Um segundo ponto importante é a maneira como as empresas lidam com a possibilidade de geração de erros lesivos à honra por suas plataformas. Assim como acontece com projetos de carros inteligentes, nos quais os riscos associados a erros são mais evidentes e maiores, plataformas de IA generativa precisam mostrar que levam a sério os riscos do conteúdo que produzem para os direitos de terceiros. Esforços de melhoria relevantes, permanentes e auditáveis são um passo importante nesse sentido. Na contramão disso, disponibilizar versões gratuitas de produtos que sejam mais propensas a erros, em comparação com as versões pagas, não parece boa estratégia: isso aumentará as chances de que a ferramenta seja considerado defeituosa, com todas as consequências jurídicas adversas daí decorrentes, especialmente na esfera consumerista.

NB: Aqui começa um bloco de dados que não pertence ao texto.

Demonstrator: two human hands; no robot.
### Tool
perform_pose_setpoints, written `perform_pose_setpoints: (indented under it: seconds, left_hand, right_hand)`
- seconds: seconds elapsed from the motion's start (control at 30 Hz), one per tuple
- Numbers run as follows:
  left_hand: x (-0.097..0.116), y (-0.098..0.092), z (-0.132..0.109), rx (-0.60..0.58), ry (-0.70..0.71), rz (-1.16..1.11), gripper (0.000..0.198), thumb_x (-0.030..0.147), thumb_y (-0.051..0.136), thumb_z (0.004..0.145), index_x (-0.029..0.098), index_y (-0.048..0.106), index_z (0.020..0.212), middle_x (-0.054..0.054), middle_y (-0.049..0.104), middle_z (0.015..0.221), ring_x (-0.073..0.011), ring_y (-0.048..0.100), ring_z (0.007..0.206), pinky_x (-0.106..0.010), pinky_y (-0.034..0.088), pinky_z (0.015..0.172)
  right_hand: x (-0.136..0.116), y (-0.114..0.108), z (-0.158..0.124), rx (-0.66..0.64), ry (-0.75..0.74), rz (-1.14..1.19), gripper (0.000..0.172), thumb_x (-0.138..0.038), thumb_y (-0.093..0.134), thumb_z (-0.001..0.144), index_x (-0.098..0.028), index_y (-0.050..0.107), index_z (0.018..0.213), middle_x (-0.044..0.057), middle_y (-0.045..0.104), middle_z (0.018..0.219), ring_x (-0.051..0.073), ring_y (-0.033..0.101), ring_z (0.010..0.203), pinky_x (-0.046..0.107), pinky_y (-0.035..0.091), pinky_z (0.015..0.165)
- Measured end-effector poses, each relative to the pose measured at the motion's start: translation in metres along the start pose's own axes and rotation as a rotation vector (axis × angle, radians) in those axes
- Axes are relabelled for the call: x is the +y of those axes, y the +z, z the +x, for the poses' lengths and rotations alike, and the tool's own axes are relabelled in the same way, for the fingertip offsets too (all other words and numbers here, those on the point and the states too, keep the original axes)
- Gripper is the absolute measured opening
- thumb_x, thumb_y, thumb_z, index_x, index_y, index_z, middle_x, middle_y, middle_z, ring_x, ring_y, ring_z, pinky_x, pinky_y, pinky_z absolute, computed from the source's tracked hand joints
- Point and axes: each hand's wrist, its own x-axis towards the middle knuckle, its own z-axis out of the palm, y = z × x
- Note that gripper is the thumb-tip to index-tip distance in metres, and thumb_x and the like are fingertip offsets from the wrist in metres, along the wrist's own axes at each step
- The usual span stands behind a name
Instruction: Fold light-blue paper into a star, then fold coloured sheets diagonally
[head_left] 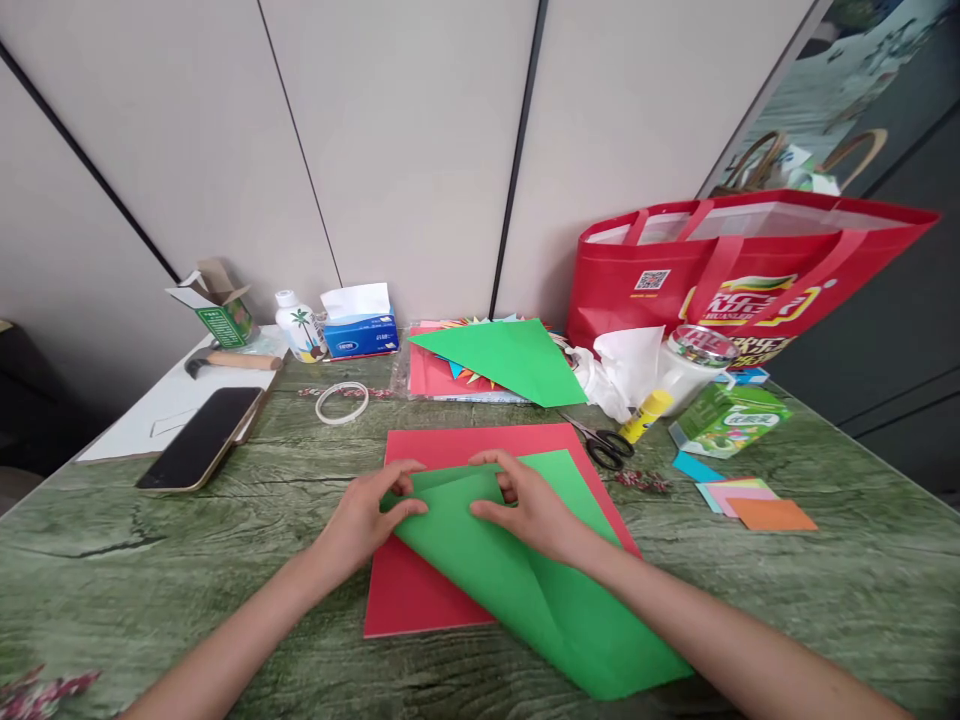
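Observation:
A sheet of green paper (480, 560) is bent over on itself, its curled edge raised between my two hands. At its left corner, my left hand (375, 508) pinches the paper between thumb and curled fingers. Closed on the upper edge of the fold is my right hand (529, 505), its forearm crossing over the sheet. Beneath lies a sheet of red paper (420, 590), showing along the left, top and right. The green sheet's lower end hangs past the red one, towards me.
Black-handled scissors (609, 449), a yellow glue stick (646, 416) and coloured paper slips (772, 514) lie to the right. Behind is another green sheet (517, 360) on a paper pile. A tape roll (342, 402), phone (201, 438) and wooden-handled tool (234, 361) are left; a red bag (630, 265) stands back right.

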Motion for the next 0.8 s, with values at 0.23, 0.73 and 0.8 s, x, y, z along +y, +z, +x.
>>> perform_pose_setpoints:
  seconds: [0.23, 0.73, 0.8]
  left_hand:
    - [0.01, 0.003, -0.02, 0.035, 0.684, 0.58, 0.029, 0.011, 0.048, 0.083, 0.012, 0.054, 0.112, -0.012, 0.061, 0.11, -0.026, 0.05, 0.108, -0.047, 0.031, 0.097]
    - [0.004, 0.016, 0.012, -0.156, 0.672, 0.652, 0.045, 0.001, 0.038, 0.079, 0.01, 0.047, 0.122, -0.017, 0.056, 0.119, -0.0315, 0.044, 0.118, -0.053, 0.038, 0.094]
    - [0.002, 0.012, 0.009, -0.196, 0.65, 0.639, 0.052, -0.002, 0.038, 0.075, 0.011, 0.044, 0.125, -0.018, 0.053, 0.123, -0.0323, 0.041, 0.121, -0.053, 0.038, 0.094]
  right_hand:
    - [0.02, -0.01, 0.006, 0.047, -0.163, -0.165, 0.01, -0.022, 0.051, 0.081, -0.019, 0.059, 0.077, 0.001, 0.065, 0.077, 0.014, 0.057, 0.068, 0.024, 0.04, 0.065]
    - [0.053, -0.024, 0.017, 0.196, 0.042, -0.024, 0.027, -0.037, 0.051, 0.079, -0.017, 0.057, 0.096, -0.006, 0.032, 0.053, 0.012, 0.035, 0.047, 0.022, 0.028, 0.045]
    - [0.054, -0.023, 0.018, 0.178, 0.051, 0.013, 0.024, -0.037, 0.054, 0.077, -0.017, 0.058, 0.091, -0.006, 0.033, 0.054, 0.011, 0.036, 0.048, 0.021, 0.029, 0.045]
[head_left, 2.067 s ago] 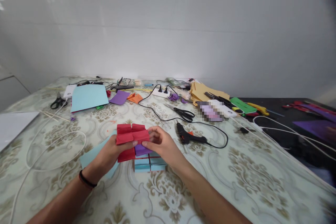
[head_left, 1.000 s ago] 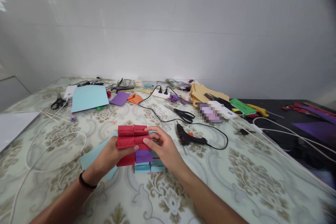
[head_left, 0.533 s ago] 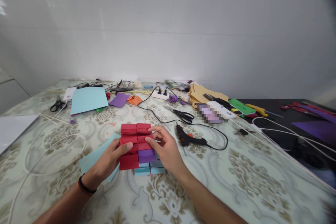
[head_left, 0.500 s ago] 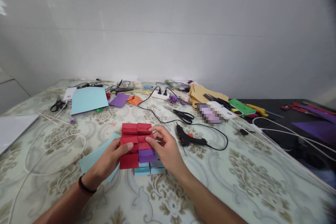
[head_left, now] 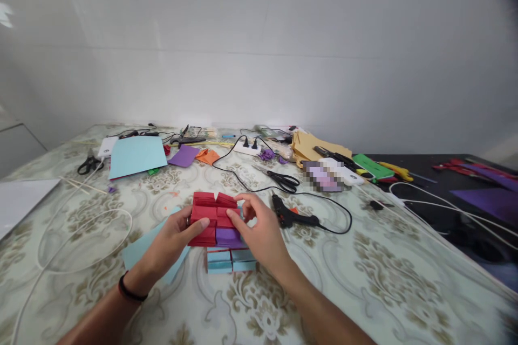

Finalmente, é crucial que as plataformas sejam claras em indicar usos recomendados e limites para seus produtos, ainda que isso venha ao custo de desfazer a percepção generalizada – da qual elas provavelmente se beneficiam – de que seus produtos são oráculos com todas as respostas para todas as perguntas. O disclaimer em um canto obscuro do site possivelmente não bastará.

Mesmo que isso altere a experiência de uso, usuários precisam ser permanentemente alertados, de forma clara e inequívoca, que aquilo que leem pode não passar de uma grande fantasia, e que precisam ter cuidado e responsabilidade com o uso que fazem da ferramenta. Como ocorre com qualquer outro artefato para uso humano.